State below in reasonable detail the reasons why Forms 10-K, 20-F, 11-K, 10-Q,
N-SAR, N-CSR, or the transition report or portion thereof could not be filed
within the prescribed time period. (Attach extra sheets if needed.)

         As previously disclosed, NutraCea's Audit Committee is conducting an
independent review of certain matters with respect to the Company's accounting
and reporting practices, including the appropriateness and/or timing of
recognition of revenues from certain transactions in 2007, and the adequacy of
internal control over financial reporting and disclosure controls and
procedures.

         Based on the preliminary finding of that independent review, in its
Current Report on Form 8-K filed on February 23, 2009, NutraCea disclosed that
the Board of Directors, based upon the recommendation of the Audit Committee,
determined that NutraCea should restate its financial statements for the year
ended December 31, 2007, including the associated second, third and fourth
fiscal quarters in 2007 and all of the quarters in 2008, and that those
financial statements should not be relied upon.

         NutraCea is working diligently to complete the restatement, complete
the preparation of its financial statements for the year ended December 31,
2008, and complete its assessment of the effectiveness of its internal control
over financial reporting at December 31, 2008. However, NutraCea is unable to
complete this and file its 2008 Form 10-K on or before the prescribed due date
of March 16, 2009.


================================================================================
PART IV - OTHER INFORMATION
================================================================================

(1)      Name and telephone number of person to contact in regard to this
         notification.

         Olga Hernandez-Longan                (602)             522-3000
         ---------------------------         --------       ----------------
                (Name)                     (Area Code)     (Telephone Number)

(2)      Have all other periodic reports required under section 13 or 15(d) of
         the Securities Exchange Act of 1934 or section 30 of the Investment
         Company Act of 1940 during the preceding 12 months or for such shorter
         period that the registrant was required to file such report(s) been
         filed?
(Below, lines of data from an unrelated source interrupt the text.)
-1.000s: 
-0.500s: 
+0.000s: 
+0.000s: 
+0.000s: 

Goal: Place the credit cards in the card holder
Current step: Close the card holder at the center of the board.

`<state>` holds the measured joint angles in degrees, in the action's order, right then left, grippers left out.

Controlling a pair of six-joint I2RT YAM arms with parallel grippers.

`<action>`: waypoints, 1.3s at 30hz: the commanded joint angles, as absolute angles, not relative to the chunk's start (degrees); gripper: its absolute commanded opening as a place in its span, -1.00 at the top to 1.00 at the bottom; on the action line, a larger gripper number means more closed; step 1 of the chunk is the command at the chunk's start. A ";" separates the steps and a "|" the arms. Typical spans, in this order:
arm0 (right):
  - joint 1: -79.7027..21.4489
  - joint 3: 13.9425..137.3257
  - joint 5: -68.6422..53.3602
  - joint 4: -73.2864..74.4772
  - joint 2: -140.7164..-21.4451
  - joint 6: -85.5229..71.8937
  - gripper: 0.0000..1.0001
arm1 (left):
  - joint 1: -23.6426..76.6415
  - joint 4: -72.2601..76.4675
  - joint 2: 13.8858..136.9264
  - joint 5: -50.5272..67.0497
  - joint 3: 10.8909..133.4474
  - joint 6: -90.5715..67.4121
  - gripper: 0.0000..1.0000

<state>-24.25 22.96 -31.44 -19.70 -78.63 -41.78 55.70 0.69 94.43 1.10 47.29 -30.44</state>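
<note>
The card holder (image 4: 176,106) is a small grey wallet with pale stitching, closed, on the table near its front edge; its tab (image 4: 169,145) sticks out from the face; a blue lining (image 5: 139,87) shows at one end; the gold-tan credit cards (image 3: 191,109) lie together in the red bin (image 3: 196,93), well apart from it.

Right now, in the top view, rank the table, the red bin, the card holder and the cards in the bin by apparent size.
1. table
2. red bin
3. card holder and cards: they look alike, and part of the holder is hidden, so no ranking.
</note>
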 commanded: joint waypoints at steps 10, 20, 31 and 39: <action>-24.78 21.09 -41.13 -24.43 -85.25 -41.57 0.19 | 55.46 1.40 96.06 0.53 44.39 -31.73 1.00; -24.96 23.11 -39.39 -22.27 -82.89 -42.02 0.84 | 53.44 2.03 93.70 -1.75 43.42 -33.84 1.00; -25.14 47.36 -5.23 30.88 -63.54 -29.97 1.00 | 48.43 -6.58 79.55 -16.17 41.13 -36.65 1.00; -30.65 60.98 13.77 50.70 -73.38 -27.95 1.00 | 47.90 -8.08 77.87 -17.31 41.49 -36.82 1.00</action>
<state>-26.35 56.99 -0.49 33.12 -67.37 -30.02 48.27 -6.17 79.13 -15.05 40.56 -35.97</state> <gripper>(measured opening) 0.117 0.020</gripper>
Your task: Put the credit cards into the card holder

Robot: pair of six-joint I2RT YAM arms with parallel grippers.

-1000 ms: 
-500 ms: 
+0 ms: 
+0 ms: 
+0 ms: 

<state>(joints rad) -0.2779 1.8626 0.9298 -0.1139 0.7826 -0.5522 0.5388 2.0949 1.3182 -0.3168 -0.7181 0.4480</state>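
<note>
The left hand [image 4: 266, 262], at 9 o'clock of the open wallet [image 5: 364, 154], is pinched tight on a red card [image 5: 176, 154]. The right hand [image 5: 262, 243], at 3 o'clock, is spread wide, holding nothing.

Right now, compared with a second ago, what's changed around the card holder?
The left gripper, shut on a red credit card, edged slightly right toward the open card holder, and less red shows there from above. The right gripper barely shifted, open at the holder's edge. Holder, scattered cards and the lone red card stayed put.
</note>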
If the answer is no, identify report(s).

         |X| Yes        |_| No

(3)      Is it anticipated that any significant change in results of operations
         from the corresponding period for the last fiscal year will be
         reflected by the earnings statements to be included in the subject
         report or portion thereof?

         |X| Yes        |_| No

         During December 2008, the Audit Committee (the "Audit Committee") of
the Board of Directors of NutraCea (the "Company") commenced an internal review
of certain matters with respect to the Company's accounting and reporting
practices, including the appropriateness and/or timing of recognition of
revenues from certain transactions in 2007, and the adequacy of internal control
over financial reporting and disclosure controls and procedures. The Audit
Committee retained independent outside counsel and forensic accounting
consultants to assist in the investigation.
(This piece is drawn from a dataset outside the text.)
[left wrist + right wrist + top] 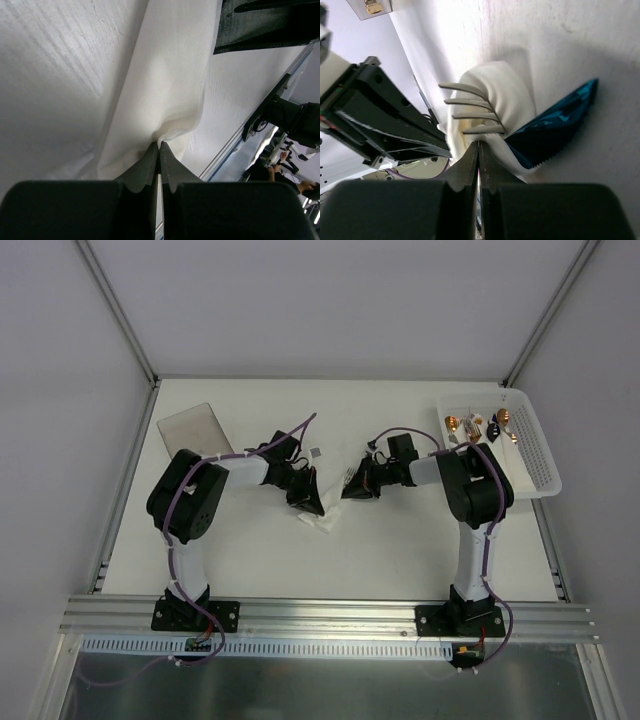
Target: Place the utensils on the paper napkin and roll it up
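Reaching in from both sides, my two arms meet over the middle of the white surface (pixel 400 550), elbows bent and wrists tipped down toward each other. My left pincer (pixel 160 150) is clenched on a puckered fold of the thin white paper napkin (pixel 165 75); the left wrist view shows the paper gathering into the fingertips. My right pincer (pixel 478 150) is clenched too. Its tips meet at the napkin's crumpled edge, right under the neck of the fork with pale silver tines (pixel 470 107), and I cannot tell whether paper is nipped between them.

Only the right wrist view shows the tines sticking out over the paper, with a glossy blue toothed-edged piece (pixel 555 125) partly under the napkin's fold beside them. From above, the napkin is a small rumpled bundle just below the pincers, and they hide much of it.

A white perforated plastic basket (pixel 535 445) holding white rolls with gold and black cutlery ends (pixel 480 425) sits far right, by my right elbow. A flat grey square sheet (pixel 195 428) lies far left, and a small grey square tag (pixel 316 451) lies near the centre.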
         As a result of the preliminary findings of the investigation, the Board
of Directors of the Company has determined, based on the recommendation of the
Audit Committee, that the Company should restate its financial statements for
the year ended December 31, 2007, including the associated second, third and
fourth fiscal quarters in 2007 and all of the quarters in 2008. Accordingly, on
February 17, 2009, the Board of Directors determined, based on the
recommendation of the Audit Committee, that the Company's previously issued
financial statements included in filings with the Securities and Exchange
Commission for these periods should no longer be relied upon. Similarly, related
press releases, reports and shareholder communications describing the Company's
financial statements for these periods should no longer be relied upon.

         Based on its review to date, the Audit Committee has determined that
the Company improperly recognized revenue on two transactions in 2007 with
entities that are not currently customers of the Company.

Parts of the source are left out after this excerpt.